EXERCISE:
Every line of the entries below from the one containing "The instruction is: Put" to the one containing "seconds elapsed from", both ends included, must be written out exactly. No other line belongs in the answer.

*** Begin section ***

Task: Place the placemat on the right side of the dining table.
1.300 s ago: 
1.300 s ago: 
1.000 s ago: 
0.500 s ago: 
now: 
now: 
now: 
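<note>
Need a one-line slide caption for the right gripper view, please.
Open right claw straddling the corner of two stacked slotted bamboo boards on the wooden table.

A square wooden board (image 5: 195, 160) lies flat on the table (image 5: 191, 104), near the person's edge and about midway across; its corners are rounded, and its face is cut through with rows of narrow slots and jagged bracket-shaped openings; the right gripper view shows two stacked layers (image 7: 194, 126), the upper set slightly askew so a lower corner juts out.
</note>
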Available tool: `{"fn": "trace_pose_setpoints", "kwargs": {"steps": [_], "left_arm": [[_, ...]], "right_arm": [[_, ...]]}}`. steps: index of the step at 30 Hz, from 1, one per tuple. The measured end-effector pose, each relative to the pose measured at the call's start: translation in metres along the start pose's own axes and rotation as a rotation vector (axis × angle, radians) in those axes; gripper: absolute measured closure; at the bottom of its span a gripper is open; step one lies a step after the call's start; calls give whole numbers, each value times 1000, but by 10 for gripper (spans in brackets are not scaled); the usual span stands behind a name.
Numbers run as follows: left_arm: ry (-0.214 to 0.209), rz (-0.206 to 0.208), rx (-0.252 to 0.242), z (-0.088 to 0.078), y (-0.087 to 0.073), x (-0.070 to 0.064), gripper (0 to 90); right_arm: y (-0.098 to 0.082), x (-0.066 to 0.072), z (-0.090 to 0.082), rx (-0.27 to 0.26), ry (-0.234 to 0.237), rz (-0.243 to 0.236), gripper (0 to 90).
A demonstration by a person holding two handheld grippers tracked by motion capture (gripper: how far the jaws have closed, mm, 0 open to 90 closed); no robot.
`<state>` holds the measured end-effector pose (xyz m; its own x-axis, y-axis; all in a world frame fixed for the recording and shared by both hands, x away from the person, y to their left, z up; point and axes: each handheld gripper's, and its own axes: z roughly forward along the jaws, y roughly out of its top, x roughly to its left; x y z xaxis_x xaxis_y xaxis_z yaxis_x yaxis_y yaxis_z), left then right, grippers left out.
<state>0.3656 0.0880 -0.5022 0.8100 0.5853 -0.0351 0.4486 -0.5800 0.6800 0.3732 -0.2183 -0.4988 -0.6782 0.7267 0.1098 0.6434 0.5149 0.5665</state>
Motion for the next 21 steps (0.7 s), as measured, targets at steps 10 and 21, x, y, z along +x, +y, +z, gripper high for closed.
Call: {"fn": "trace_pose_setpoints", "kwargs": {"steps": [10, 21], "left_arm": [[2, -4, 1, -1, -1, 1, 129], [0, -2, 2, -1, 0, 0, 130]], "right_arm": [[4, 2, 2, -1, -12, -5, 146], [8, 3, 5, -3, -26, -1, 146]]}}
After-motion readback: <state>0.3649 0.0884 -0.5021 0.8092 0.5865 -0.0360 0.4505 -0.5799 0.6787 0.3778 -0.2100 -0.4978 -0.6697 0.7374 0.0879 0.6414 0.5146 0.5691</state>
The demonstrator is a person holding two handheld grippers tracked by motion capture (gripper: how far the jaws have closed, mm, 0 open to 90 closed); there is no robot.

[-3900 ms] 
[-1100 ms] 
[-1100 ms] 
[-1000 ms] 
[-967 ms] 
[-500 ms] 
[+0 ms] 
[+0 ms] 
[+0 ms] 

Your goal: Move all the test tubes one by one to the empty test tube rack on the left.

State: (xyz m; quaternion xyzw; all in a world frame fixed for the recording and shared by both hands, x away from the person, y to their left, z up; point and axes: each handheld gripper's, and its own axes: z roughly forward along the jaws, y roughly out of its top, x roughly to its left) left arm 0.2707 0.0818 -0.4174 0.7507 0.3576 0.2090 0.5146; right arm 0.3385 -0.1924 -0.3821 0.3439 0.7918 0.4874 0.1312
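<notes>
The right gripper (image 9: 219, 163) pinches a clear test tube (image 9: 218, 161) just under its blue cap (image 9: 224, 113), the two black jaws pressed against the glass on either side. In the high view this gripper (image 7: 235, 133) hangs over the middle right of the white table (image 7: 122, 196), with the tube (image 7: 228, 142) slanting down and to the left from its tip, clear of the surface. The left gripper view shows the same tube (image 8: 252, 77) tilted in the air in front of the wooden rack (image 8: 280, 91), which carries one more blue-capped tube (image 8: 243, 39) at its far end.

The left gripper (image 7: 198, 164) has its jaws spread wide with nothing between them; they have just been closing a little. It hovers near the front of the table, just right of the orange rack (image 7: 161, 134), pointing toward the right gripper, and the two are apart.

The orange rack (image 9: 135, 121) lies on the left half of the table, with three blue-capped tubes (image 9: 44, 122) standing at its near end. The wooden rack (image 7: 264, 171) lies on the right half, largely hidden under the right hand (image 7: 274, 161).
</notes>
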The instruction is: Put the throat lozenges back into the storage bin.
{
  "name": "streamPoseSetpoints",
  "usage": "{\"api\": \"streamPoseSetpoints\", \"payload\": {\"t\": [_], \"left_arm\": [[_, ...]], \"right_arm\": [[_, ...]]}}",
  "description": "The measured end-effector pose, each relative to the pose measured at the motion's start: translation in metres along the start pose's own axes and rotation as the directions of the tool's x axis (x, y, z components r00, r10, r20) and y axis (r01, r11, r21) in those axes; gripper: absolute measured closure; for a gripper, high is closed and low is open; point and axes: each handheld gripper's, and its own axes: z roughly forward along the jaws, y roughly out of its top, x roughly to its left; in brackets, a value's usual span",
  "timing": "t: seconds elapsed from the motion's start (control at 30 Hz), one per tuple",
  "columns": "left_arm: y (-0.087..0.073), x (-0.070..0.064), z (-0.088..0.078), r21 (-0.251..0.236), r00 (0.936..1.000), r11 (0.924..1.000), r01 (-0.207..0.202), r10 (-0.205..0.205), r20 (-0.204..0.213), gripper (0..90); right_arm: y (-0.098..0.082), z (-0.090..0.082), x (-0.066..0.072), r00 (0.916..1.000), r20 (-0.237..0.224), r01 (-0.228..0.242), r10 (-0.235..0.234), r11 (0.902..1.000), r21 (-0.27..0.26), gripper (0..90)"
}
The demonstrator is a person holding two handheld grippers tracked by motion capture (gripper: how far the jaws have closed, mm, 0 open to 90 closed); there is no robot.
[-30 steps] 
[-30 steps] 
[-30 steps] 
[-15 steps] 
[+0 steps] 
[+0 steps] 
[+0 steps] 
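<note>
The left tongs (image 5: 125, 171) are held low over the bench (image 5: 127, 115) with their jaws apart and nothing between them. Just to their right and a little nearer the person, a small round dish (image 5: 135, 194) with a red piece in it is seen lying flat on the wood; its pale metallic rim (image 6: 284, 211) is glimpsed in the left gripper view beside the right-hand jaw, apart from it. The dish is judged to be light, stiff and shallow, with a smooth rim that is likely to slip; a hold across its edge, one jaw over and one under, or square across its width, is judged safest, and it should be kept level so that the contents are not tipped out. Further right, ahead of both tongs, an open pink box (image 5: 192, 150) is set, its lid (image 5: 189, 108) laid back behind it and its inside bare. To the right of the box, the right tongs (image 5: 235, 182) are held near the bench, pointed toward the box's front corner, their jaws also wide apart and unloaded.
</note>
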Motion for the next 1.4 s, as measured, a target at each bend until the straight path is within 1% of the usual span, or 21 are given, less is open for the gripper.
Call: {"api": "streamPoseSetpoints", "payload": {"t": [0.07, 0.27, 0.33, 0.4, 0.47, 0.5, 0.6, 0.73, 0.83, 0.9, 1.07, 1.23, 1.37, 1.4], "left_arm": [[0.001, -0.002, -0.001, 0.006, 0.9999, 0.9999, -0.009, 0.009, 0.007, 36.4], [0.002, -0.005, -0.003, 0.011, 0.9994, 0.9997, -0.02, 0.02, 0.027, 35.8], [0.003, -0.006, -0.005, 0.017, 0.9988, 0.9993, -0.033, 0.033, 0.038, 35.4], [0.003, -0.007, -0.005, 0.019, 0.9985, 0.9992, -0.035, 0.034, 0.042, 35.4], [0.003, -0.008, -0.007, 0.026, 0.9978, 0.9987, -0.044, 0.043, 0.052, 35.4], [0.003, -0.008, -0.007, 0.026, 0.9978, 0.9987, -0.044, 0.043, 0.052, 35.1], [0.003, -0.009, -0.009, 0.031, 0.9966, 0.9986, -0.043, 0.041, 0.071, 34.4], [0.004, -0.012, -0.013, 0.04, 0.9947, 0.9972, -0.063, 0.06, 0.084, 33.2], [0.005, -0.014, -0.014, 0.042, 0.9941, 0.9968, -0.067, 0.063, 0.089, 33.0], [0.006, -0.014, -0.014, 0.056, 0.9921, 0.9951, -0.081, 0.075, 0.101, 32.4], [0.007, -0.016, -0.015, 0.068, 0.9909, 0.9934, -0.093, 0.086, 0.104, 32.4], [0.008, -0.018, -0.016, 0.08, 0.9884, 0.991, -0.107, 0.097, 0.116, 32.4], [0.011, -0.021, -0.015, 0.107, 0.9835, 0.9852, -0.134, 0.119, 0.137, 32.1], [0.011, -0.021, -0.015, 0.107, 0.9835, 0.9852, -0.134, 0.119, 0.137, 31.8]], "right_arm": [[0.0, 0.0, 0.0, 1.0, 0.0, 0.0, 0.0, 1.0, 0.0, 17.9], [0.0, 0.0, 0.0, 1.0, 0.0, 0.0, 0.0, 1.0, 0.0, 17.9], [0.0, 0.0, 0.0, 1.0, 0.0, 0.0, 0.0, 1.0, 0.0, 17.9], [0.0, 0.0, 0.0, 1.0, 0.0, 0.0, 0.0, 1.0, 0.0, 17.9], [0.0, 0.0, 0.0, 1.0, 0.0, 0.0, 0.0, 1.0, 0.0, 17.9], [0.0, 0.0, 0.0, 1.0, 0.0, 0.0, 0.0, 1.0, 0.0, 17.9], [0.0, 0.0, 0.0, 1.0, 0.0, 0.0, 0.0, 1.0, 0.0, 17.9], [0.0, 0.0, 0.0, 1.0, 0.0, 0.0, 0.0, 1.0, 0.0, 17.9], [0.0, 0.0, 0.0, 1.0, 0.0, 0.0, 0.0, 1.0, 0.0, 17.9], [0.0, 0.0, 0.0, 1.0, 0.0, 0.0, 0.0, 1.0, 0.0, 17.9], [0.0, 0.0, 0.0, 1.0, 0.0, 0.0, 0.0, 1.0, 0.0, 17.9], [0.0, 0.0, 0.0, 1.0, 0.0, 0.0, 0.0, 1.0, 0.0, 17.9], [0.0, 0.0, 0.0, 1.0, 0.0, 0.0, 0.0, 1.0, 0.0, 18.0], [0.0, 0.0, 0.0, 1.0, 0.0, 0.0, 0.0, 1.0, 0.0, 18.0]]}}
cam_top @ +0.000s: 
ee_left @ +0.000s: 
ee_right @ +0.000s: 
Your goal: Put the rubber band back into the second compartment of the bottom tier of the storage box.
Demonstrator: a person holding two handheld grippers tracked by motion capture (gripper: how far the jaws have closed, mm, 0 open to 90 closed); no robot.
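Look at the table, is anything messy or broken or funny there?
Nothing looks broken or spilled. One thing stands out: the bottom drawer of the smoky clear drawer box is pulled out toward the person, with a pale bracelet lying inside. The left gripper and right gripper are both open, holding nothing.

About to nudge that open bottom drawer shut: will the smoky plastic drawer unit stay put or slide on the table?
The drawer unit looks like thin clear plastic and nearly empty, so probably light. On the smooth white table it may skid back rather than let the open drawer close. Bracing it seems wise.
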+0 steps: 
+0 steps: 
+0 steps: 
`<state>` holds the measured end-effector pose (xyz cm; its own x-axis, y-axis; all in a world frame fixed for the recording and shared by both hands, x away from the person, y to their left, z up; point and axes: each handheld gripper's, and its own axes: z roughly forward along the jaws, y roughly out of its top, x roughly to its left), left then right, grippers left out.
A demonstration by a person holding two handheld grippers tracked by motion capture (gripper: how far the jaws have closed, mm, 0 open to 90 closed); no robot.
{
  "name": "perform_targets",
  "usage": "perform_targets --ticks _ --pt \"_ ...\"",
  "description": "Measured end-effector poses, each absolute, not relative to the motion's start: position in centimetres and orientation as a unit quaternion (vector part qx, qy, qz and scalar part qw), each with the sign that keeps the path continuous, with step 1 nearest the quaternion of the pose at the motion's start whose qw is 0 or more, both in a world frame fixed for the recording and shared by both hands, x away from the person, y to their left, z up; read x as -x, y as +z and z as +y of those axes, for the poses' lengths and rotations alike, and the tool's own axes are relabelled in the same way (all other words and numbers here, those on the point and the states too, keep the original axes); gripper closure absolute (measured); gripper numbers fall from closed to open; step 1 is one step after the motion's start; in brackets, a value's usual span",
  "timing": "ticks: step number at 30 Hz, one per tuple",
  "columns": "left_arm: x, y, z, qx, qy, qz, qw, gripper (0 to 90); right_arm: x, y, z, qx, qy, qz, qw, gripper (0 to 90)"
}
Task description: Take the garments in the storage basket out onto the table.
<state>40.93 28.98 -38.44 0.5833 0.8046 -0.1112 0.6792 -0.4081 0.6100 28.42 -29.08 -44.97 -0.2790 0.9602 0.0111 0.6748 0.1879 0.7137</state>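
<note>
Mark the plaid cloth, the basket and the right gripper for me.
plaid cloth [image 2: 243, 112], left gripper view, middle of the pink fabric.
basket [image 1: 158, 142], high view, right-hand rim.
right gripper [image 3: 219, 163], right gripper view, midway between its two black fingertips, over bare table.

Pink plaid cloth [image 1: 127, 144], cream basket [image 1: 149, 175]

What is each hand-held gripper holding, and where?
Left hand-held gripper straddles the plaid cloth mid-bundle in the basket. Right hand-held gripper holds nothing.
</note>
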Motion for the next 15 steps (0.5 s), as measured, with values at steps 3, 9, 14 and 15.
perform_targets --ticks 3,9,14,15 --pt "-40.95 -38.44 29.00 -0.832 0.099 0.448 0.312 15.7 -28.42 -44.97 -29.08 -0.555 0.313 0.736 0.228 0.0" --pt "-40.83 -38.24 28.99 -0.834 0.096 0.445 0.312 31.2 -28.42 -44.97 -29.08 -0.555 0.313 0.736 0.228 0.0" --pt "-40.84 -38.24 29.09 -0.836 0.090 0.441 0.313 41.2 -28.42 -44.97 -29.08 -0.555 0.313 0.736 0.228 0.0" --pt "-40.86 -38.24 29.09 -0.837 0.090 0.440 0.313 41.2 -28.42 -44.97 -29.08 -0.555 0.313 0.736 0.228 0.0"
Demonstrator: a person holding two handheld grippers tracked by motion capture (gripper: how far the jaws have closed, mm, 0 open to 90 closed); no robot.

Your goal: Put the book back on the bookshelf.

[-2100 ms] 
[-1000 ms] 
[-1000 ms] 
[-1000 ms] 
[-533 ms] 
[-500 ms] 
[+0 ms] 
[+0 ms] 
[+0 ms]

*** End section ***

WRITTEN SOLUTION:
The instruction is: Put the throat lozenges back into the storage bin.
{
  "name": "streamPoseSetpoints",
  "usage": "{\"api\": \"streamPoseSetpoints\", \"payload\": {\"t\": [_], \"left_arm\": [[_, ...]], \"right_arm\": [[_, ...]]}}",
  "description": "The measured end-effector pose, each relative to the pose measured at the motion's start: translation in metres along the start pose's own axes and rotation as the directions of the tool's x axis (x, y, z components r00, r10, r20) and y axis (r01, r11, r21) in those axes; gripper: absolute measured closure; for a gripper, high is closed and low is open; point and axes: each handheld gripper's, and its own axes: z roughly forward along the jaws, y roughly out of its top, x roughly to its left; in brackets, a value's usual span",
  "timing": "t: seconds elapsed from the motion's start (control at 30 Hz), one per tuple",

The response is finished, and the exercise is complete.